FIG. 7A is an exemplary graph of an amplitude graph of an electromyogram measured on a rabbit hindlimb muscle using a conventional needle electrode method; FIG.
FIG. 7 (b) is a graph illustrating an amplitude graph of an electromyogram measured on a rabbit hind leg muscle using a contact type bio pressure sensor according to an embodiment of the present invention;
8 (a) is a view showing the shape of a contact type pressure sensor attached to a tracheal intubation tube for insertion of a vocal cord according to an embodiment of the present invention;
FIG. 8 (b) is an experimental drawing of a pressure sensor on the laryngeal nerve and stimulating the exposed laryngeal nerve with a nerve probe;
9 is a block diagram of a microcontroller of an intraoperative nerve monitoring system using a bio pressure sensor according to an embodiment of the present invention;
10 is an exemplary view of an EMG output apparatus received from a communicator of an intraoperative nerve monitoring system using a bio pressure sensor according to an embodiment of the present invention.

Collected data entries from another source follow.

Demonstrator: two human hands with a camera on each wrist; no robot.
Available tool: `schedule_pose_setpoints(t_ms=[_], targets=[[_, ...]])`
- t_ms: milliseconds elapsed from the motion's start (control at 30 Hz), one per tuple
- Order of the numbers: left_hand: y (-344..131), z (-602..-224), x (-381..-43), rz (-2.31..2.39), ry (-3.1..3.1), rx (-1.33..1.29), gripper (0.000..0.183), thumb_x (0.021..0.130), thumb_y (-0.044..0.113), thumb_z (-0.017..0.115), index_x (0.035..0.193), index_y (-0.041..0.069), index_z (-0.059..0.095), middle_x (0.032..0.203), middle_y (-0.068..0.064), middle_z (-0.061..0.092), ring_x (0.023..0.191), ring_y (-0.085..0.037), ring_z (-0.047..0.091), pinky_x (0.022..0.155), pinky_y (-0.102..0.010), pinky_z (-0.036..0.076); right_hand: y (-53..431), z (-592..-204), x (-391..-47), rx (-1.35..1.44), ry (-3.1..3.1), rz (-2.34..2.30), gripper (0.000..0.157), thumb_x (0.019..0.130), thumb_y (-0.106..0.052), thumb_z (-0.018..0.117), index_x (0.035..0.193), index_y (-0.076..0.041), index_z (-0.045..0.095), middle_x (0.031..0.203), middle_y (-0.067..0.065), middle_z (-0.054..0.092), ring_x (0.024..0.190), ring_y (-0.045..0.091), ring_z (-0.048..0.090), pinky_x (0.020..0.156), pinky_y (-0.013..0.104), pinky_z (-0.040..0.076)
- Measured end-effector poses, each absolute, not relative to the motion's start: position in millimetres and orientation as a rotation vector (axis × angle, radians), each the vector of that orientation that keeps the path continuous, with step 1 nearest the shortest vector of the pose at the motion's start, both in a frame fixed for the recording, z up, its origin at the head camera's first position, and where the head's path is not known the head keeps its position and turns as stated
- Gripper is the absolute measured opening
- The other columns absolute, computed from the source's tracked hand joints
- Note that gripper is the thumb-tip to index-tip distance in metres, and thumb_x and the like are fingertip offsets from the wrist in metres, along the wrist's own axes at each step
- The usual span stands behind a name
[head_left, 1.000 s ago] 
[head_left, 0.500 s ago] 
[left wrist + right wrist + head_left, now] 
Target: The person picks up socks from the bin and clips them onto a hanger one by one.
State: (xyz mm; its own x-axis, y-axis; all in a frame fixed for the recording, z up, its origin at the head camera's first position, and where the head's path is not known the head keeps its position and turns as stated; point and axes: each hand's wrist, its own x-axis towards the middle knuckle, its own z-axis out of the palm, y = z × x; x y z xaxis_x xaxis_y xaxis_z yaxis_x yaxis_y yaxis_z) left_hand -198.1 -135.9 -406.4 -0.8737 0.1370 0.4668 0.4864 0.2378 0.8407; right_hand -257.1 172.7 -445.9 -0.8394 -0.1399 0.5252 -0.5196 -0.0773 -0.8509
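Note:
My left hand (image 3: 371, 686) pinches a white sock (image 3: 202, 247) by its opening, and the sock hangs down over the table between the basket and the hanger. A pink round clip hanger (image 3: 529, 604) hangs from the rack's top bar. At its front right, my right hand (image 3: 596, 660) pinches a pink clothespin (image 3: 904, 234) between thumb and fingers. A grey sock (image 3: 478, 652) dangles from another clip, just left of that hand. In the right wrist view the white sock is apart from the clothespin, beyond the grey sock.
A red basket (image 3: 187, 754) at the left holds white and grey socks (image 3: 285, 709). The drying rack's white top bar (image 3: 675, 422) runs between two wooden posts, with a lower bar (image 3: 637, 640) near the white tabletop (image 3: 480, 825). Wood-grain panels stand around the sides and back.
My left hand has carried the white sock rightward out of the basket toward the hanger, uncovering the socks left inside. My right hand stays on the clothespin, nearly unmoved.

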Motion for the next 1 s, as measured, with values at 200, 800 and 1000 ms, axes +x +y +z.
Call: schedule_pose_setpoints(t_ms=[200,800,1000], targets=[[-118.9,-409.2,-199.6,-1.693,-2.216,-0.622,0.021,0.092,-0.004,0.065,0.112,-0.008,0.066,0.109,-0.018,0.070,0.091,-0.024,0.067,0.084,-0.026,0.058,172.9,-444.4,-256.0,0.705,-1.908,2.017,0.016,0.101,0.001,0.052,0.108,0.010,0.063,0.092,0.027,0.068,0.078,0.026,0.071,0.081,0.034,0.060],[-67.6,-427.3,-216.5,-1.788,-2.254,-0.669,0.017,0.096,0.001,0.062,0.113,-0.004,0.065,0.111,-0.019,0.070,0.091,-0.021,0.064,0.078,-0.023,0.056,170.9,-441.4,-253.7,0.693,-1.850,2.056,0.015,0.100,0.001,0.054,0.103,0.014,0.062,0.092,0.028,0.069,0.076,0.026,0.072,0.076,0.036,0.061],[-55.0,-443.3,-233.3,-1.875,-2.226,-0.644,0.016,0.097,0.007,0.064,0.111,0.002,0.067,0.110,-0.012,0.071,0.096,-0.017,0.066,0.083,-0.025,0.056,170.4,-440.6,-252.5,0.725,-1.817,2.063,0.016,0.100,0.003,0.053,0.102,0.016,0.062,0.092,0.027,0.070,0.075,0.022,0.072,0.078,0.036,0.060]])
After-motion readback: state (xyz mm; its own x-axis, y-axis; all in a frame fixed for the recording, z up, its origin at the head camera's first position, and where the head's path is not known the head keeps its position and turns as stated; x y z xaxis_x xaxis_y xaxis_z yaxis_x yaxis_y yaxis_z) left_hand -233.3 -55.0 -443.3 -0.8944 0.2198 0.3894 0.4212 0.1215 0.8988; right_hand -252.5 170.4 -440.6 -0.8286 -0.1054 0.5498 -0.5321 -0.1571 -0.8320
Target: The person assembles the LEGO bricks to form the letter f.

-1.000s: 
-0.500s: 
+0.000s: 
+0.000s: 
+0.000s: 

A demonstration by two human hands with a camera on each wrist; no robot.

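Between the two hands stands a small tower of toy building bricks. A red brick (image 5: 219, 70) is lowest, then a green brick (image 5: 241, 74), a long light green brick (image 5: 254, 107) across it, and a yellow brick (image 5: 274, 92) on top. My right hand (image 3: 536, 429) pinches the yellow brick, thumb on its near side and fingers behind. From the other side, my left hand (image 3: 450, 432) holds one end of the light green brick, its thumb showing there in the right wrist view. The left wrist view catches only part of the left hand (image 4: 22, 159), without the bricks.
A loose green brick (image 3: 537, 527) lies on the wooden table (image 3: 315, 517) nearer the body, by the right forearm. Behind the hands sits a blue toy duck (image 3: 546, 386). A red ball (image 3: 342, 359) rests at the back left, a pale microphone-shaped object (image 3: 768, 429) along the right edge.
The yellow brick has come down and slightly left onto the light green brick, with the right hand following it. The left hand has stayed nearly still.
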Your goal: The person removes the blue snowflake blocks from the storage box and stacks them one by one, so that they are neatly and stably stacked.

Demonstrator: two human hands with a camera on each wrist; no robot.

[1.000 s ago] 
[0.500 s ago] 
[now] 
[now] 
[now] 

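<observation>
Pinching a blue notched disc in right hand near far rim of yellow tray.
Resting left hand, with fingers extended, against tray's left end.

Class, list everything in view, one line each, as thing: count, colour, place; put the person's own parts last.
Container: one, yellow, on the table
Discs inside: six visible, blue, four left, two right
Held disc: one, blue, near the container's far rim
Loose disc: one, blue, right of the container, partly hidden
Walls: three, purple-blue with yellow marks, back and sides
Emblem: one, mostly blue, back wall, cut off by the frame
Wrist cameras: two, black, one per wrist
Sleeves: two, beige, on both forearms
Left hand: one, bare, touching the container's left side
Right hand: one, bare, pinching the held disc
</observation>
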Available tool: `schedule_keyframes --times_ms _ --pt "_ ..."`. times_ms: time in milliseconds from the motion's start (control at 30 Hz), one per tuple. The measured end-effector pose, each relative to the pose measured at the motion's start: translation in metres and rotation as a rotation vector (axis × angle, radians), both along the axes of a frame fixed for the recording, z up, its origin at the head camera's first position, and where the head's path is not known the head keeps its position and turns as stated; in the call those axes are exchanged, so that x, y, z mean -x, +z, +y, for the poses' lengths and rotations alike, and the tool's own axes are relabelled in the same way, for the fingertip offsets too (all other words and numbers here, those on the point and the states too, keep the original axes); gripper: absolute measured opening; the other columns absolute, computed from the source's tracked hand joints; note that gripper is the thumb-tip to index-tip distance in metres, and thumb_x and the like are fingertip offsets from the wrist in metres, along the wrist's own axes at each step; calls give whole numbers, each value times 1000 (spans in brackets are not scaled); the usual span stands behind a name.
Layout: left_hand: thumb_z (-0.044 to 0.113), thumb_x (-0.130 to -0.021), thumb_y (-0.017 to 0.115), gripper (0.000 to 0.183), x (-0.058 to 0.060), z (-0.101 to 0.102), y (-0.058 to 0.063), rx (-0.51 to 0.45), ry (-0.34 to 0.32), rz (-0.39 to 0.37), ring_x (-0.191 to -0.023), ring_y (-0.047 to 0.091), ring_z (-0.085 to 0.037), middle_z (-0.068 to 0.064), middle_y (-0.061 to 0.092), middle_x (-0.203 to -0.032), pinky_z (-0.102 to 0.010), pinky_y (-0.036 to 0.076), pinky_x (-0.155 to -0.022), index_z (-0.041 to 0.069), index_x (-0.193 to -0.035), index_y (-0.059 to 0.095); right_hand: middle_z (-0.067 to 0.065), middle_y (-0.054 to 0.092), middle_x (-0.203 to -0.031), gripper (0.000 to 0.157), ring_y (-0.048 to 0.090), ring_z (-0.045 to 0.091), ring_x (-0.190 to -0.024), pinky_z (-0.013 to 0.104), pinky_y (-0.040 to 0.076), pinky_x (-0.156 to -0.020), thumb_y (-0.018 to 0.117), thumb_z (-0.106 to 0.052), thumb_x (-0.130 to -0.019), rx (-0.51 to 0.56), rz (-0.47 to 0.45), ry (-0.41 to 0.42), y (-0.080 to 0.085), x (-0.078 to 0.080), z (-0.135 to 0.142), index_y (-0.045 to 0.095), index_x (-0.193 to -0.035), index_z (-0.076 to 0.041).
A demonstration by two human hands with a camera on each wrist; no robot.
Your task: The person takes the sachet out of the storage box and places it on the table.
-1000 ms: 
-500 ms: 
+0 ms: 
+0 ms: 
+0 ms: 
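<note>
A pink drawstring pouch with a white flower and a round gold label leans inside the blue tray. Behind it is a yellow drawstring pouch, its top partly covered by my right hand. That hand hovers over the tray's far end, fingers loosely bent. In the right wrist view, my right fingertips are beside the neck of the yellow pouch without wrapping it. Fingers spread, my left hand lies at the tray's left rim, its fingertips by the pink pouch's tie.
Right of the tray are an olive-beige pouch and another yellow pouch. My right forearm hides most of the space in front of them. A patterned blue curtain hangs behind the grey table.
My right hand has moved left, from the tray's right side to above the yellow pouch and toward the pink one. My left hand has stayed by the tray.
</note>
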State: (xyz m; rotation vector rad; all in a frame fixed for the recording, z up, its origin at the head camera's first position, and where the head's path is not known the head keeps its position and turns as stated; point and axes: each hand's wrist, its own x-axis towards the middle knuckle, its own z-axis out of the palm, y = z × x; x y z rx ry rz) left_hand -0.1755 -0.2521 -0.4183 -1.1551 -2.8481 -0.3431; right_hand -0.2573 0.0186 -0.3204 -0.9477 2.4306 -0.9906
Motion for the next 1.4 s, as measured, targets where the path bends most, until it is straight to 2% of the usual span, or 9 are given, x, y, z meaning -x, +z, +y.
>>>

DETAILED DESCRIPTION OF THE PREFERRED EMBODIMENTS In order to fully understand the present invention, a preferred embodiment of the present invention will be described in detail with reference to the accompanying drawings 1 to 10. The embodiments of the present invention may be modified into various forms, and the scope of the present invention should not be construed as being limited to the embodiments described in detail below. The present embodiments are provided to enable those skilled in the art to more fully understand the present invention. Therefore, the shapes and the like of the elements in the drawings can be exaggeratedly expressed to emphasize a clearer description. It should be noted that in the drawings, the same members are denoted by the same reference numerals. In the drawings and the detailed description, the construction and operation of the surgical instrument, the neural probe, the intubation tube, and the neural surveillance system can be easily understood by those skilled in the art. Particularly, in the drawings and the detailed description of the drawings, detailed description and illustration of elements and structures of elements that are not directly related to the technical features of the present invention are omitted and only a technical structure related to the present invention is shown briefly .

5 is a configuration diagram of an intraoperative nerve monitoring system using a bio pressure sensor according to an embodiment of the present invention.

5, the intraoperative nerve monitoring system 100 using the bio pressure sensor according to the embodiment of the present invention includes a nerve probe 110, a bio pressure sensor 120, a micro controller 130, (140).

The neurological probe 110 performs electrical stimulation when the surgeon uses the surgical instrument 10 to perform a surgical operation in a surgical tissue, do. The nerve probe 110 contacts the suspected portion of the nerve and applies a current from a power supply (not shown) to give a fine electrical stimulus.

The surgeon generally uses the surgical instrument 10 to find a suspected nerve area during operation. When the surgeon places the suspected surgical instrument 10, the surgeon substitutes the nerve probe 110 for electric stimulation to the nerve. 10-1731004 entitled " Energy Device Surgical Instrument Attached with a Neural Probe " proposes a surgical instrument in which the surgical instrument 10 and the neural probe 110 are integrated.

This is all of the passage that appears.